• [Work order]: Please repeat exactly the lines below from the one containing "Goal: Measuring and" down to the one containing "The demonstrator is", both included, and nothing else.
____
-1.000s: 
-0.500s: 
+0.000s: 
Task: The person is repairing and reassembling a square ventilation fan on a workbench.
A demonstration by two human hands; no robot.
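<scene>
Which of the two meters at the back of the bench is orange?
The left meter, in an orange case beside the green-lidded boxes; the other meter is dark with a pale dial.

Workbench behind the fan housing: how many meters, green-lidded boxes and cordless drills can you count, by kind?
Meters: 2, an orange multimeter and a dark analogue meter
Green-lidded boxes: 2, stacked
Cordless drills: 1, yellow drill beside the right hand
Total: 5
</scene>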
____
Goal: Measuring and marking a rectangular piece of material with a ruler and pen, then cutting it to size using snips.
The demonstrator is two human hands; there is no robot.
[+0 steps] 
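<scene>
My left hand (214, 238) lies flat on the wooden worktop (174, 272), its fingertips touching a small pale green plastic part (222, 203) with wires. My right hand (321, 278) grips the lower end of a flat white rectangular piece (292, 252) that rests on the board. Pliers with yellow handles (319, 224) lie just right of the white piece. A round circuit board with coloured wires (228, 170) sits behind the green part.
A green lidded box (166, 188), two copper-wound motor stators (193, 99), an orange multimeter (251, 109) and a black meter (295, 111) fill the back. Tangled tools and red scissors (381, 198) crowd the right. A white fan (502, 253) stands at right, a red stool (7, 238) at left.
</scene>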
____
• [Reply]:
Goal: Measuring and marking a rectangular piece of material with a ruler and pen, then cutting it to size using snips.
The demonstrator is two human hands; there is no robot.

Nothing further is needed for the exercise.